Stored items
BEGIN

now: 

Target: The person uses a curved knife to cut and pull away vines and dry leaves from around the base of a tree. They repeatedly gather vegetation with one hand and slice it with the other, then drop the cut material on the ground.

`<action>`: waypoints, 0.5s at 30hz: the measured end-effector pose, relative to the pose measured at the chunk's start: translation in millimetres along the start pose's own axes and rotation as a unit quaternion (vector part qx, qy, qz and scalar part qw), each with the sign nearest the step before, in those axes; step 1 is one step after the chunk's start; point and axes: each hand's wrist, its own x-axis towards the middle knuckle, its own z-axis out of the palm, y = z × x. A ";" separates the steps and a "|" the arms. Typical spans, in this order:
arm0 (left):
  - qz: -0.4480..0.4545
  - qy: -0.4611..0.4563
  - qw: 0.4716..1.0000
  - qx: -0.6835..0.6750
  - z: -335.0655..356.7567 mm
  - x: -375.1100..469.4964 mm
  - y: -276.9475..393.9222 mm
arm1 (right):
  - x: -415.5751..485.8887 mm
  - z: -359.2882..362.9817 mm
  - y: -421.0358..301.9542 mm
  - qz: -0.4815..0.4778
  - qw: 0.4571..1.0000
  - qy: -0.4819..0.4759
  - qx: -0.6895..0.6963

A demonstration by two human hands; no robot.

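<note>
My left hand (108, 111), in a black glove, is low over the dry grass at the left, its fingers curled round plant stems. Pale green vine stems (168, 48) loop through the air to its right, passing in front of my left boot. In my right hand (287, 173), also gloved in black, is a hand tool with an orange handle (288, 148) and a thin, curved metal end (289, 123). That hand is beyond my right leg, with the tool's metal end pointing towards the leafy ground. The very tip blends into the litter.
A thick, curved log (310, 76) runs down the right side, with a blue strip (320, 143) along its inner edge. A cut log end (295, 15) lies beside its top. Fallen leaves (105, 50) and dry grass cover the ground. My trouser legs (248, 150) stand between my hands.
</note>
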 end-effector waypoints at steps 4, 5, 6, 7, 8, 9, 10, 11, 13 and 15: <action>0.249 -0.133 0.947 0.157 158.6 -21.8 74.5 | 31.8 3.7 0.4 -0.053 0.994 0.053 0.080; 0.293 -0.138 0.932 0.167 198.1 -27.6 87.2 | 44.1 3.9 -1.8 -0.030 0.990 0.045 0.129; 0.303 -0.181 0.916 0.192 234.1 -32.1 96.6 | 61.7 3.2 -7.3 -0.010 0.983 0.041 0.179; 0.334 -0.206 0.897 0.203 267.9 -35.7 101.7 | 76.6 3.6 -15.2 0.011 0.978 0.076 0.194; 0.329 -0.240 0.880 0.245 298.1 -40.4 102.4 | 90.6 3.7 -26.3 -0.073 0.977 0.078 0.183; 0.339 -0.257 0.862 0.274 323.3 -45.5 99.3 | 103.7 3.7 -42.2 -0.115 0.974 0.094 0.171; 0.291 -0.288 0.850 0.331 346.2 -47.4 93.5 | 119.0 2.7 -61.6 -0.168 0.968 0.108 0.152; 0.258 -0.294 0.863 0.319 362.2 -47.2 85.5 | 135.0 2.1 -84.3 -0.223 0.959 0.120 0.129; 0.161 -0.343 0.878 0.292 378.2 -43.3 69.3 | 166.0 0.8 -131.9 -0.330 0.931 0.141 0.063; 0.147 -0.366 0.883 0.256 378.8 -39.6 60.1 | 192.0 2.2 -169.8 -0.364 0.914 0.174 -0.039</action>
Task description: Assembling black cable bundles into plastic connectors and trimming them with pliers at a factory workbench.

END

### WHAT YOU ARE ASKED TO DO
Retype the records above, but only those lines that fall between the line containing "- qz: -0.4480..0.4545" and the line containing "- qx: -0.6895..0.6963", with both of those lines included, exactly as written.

### SOLUTION
  - qz: -0.4480..0.4545
  - qy: -0.4611..0.4563
  - qw: 0.4716..1.0000
  - qx: -0.6835..0.6750
  - z: -335.0655..356.7567 mm
  - x: -375.1100..469.4964 mm
  - y: -276.9475..393.9222 mm
arm1 (right):
  - x: -415.5751..485.8887 mm
  - z: -359.2882..362.9817 mm
  - y: -421.0358..301.9542 mm
  - qz: -0.4815..0.4778
  - qw: 0.4571..1.0000
  - qy: -0.4819..0.4759
  - qx: -0.6895..0.6963

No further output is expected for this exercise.